The Longshoreman’s Union has already delayed the arrival of Big Bertha. They wouldn’t let the massive drilling machine come ashore when it first arrived in the Puget Sound. By holding Bertha hostage, they were able to get the Seattle Tunnel Partners contracting team to sign a contract turning over the jobs to the Longshoremen. Contractors say they were forced to sign that contract under duress.
There are four jobs that involve moving dirt. Traditionally, those jobs belong to the longshoremen, but instead, contractors have hired two operating engineers and two carpenters, who would be able to do other jobs if there wasn’t “muck” to move. Contractors expect to save almost $4 million, with building trades workers who can switch to other tasks when the muck isn’t moving.

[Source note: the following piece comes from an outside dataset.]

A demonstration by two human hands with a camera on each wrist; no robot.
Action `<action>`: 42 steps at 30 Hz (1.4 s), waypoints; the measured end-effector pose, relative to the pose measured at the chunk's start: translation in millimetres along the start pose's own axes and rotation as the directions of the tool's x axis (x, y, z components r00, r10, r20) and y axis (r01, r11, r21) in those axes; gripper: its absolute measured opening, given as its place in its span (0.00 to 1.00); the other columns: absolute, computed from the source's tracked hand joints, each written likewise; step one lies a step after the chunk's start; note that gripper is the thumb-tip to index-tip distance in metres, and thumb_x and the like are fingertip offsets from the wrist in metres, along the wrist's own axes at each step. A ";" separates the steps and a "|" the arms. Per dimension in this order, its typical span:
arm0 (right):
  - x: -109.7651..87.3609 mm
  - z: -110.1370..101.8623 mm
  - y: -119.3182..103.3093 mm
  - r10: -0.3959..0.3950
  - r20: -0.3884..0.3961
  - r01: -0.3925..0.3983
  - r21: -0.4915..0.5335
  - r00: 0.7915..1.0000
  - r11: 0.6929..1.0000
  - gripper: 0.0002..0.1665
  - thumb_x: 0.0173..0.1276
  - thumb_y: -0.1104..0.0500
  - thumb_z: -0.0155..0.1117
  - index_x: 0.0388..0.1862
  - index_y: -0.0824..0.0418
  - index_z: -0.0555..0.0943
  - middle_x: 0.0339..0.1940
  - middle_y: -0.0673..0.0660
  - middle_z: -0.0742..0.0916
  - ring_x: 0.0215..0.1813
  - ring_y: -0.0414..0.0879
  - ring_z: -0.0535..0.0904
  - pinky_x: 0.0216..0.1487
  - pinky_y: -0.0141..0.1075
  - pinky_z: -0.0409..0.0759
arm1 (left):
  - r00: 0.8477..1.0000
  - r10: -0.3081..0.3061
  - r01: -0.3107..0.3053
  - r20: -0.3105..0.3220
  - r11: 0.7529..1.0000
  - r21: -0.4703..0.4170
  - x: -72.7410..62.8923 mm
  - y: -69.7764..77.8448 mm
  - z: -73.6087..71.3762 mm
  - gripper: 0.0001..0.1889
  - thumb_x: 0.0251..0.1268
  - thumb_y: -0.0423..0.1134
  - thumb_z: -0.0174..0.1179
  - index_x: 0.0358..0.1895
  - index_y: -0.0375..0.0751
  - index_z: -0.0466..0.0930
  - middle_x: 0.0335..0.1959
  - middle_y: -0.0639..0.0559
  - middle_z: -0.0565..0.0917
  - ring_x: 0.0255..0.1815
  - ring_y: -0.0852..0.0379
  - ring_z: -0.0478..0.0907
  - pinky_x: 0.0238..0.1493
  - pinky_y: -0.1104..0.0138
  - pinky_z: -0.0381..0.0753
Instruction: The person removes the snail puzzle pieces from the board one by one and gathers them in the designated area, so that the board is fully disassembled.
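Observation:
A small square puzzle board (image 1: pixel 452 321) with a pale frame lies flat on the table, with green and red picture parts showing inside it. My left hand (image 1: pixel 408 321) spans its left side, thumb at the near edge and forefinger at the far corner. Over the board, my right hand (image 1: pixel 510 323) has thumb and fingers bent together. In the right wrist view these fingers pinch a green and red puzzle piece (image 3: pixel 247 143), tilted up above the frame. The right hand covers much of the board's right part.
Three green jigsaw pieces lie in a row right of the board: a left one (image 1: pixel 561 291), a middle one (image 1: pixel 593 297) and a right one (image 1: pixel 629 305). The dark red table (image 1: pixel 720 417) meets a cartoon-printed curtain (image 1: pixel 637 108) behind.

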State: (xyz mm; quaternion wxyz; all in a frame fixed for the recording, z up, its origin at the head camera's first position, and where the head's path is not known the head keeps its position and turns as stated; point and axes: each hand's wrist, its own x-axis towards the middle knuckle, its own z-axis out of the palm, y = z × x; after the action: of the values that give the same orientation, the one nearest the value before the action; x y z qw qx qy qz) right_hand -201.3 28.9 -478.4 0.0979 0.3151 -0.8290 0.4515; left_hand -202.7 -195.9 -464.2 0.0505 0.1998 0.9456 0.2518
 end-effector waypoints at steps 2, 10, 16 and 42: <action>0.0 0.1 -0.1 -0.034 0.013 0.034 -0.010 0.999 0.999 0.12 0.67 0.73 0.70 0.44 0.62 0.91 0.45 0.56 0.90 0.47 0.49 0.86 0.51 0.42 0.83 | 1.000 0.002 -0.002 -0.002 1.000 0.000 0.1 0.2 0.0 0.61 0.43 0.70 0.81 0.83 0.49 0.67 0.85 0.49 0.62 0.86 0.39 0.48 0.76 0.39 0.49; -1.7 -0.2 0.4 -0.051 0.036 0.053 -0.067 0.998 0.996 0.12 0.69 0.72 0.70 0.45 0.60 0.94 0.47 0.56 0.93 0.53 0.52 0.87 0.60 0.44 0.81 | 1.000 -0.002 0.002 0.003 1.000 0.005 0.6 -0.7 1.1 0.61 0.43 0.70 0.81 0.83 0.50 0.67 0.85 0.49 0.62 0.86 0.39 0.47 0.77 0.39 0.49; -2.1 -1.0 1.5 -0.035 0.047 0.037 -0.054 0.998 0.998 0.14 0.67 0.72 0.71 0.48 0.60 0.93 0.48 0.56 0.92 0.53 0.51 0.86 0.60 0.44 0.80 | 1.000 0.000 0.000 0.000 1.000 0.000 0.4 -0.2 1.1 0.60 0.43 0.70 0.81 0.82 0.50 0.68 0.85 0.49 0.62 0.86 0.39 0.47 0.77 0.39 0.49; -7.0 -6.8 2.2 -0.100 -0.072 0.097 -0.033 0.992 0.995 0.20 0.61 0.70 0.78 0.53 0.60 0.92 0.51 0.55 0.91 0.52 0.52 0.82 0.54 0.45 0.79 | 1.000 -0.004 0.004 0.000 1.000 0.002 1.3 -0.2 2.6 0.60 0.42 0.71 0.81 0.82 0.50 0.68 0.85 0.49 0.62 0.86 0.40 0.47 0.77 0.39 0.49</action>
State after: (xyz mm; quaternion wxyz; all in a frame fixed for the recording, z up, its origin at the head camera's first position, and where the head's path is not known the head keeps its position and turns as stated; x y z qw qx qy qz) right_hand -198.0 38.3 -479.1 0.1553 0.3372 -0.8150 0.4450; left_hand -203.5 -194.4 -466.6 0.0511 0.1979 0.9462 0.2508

Longshoremen are talking picketing work on the tunnel, but have also discussed directly obstructing work to be done on the Seattle tunnel.
Defining Longshoreman work as digging, just because it’s near the shore, is like saying anyone out there digging up razor clams is doing longshoreman’s work.
Every clam digger might be a longshoreman.
(If I say that too loudly, the Longshoremen’s Union might begin to think that’s the case.)
How often are our construction projects dictated by these strange and arbitrary rules that artificially inflate the price of what it is we’re paying for? If it’s $4 million over these four jobs – that’s an insane amount. For just moving dirt!
I think it should be a wake-up call for everyone else in the state. When we’re trying to build a bridge we can’t build a bridge. We study it for a decade and-a-half, we spend more time just studying things then when we do actually building things – and we’re still dealing with lawsuits and surveys.
We used to be able to build something. Now we have this obscene process whereby we have special interests and bureaucracies that find justifications for their own existence by creating more rules. It’s strangling us.